> _Problem description_
Return all the lines below, exactly as they read.
Extracted information Start Marker
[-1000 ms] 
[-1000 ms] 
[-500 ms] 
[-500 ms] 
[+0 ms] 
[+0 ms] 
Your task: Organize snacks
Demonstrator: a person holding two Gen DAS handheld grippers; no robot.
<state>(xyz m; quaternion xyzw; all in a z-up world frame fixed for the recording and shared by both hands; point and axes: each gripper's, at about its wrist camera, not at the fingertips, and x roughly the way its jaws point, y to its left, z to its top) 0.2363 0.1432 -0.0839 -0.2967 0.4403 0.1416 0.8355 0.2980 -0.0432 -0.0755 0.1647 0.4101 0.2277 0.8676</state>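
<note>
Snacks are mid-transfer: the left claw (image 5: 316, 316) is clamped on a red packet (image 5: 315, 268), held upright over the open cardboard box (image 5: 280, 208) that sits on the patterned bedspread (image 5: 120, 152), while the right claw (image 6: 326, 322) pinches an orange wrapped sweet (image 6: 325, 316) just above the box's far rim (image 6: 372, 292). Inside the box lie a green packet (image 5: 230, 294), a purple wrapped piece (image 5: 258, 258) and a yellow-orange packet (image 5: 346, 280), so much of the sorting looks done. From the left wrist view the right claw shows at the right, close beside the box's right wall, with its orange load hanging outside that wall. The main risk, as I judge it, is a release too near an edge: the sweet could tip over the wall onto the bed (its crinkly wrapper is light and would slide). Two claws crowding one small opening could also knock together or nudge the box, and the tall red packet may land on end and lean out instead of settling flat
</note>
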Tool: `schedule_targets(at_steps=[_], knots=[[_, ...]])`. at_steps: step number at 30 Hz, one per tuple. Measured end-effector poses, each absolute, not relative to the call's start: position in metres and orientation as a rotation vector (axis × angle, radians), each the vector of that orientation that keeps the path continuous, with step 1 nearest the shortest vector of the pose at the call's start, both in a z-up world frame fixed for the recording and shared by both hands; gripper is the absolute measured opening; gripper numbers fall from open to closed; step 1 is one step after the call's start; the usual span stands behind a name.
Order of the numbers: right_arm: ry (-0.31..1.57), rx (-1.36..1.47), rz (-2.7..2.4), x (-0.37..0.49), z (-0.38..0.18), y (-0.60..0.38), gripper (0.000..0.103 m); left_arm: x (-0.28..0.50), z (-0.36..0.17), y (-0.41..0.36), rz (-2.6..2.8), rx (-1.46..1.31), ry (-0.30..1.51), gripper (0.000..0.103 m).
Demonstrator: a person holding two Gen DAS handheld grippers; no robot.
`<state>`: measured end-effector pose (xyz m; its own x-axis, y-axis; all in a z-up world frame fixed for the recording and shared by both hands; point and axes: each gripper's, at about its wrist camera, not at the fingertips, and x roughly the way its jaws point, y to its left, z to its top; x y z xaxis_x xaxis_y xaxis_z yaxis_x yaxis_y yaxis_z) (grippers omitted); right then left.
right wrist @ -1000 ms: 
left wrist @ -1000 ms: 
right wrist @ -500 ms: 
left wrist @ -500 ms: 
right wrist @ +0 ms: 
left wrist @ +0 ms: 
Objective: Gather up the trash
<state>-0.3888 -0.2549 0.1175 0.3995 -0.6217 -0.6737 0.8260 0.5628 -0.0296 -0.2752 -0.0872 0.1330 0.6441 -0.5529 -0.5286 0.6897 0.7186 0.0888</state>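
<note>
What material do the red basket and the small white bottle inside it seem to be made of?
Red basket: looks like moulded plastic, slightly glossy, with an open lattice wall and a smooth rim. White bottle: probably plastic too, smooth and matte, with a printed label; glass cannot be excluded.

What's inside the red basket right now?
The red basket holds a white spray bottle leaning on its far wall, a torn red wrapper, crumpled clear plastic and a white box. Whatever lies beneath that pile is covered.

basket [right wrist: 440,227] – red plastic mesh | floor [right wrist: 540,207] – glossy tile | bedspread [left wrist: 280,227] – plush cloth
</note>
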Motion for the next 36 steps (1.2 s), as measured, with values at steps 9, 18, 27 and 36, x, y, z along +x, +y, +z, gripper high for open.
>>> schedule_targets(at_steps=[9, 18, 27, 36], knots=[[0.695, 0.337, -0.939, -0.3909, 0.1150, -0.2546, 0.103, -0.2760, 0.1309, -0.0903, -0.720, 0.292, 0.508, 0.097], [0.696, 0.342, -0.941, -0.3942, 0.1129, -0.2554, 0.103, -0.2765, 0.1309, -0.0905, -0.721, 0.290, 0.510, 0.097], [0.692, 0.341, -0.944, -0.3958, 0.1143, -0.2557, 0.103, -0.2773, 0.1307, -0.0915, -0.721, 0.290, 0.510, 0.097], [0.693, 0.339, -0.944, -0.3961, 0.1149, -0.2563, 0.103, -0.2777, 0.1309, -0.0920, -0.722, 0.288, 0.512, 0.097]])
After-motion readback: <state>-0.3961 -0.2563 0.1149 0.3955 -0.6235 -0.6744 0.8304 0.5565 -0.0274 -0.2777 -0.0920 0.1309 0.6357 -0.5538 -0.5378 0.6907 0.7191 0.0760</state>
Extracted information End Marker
> _Answer below_
[-1000 ms] 
[-1000 ms] 
[-500 ms] 
[-500 ms] 
[+0 ms] 
[+0 ms] 
Your task: Organize snacks
Demonstrator: a person holding two Gen DAS handheld grippers; no robot.
<state>(xyz m; quaternion xyzw; all in a z-up world frame fixed for the recording and shared by both hands; point and axes: each gripper's, at about its wrist camera, not at the fingertips, and x roughly the way its jaws point, y to its left, z to its top) 0.2363 0.1432 -0.0839 -0.2967 0.4403 0.1416 0.8355 0.2980 -0.0432 -0.0755 0.1647 0.4101 0.2277 0.8676</state>
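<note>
Snacks are mid-transfer: the left claw (image 5: 316, 316) is clamped on a red packet (image 5: 315, 268), held upright over the open cardboard box (image 5: 280, 208) that sits on the patterned bedspread (image 5: 120, 152), while the right claw (image 6: 326, 322) pinches an orange wrapped sweet (image 6: 325, 316) just above the box's far rim (image 6: 372, 292). Inside the box lie a green packet (image 5: 230, 294), a purple wrapped piece (image 5: 258, 258) and a yellow-orange packet (image 5: 346, 280), so much of the sorting looks done. From the left wrist view the right claw shows at the right, close beside the box's right wall, with its orange load hanging outside that wall. The main risk, as I judge it, is a release too near an edge: the sweet could tip over the wall onto the bed (its crinkly wrapper is light and would slide). Two claws crowding one small opening could also knock together or nudge the box, and the tall red packet may land on end and lean out instead of settling flat
</note>
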Tool: `schedule_targets(at_steps=[_], knots=[[_, ...]])`. at_steps: step number at 30 Hz, one per tuple. Measured end-effector poses, each absolute, not relative to the call's start: position in metres and orientation as a rotation vector (axis × angle, radians), each the vector of that orientation that keeps the path continuous, with step 1 nearest the shortest vector of the pose at the call's start, both in a z-up world frame fixed for the recording and shared by both hands; gripper is the absolute measured opening; gripper numbers fall from open to closed; step 1 is one step after the call's start; the usual span stands behind a name.
Order of the numbers: right_arm: ry (-0.31..1.57), rx (-1.36..1.47), rz (-2.7..2.4), x (-0.37..0.49), z (-0.38..0.18), y (-0.60..0.38), gripper (0.000..0.103 m); left_arm: x (-0.28..0.50), z (-0.36..0.17), y (-0.41..0.36), rz (-2.6..2.8), rx (-1.46..1.31), ry (-0.30..1.51), gripper (0.000..0.103 m).
Demonstrator: a person holding two Gen DAS handheld grippers; no robot.
`<state>`: measured end-effector pose (xyz m; its own x-axis, y-axis; all in a z-up world frame fixed for the recording and shared by both hands; point and axes: each gripper's, at about its wrist camera, not at the fingertips, and x roughly the way its jaws point, y to its left, z to its top; x y z xaxis_x xaxis_y xaxis_z yaxis_x yaxis_y yaxis_z) (grippers omitted); right then left.
right wrist @ -1000 ms: 
left wrist @ -1000 ms: 
right wrist @ -500 ms: 
left wrist @ -500 ms: 
right wrist @ +0 ms: 
left wrist @ +0 ms: 
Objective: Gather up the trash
<state>-0.3888 -0.2549 0.1175 0.3995 -0.6217 -0.6737 0.8260 0.5628 -0.0296 -0.2752 -0.0872 0.1330 0.6441 -0.5529 -0.5286 0.6897 0.7186 0.0888</state>
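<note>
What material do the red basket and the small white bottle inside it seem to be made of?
Red basket: looks like moulded plastic, slightly glossy, with an open lattice wall and a smooth rim. White bottle: probably plastic too, smooth and matte, with a printed label; glass cannot be excluded.

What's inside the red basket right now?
The red basket holds a white spray bottle leaning on its far wall, a torn red wrapper, crumpled clear plastic and a white box. Whatever lies beneath that pile is covered.

basket [right wrist: 440,227] – red plastic mesh | floor [right wrist: 540,207] – glossy tile | bedspread [left wrist: 280,227] – plush cloth
</note>
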Motion for the next 36 steps (1.2 s), as measured, with values at steps 9, 18, 27 and 36, x, y, z along +x, +y, +z, gripper high for open.
>>> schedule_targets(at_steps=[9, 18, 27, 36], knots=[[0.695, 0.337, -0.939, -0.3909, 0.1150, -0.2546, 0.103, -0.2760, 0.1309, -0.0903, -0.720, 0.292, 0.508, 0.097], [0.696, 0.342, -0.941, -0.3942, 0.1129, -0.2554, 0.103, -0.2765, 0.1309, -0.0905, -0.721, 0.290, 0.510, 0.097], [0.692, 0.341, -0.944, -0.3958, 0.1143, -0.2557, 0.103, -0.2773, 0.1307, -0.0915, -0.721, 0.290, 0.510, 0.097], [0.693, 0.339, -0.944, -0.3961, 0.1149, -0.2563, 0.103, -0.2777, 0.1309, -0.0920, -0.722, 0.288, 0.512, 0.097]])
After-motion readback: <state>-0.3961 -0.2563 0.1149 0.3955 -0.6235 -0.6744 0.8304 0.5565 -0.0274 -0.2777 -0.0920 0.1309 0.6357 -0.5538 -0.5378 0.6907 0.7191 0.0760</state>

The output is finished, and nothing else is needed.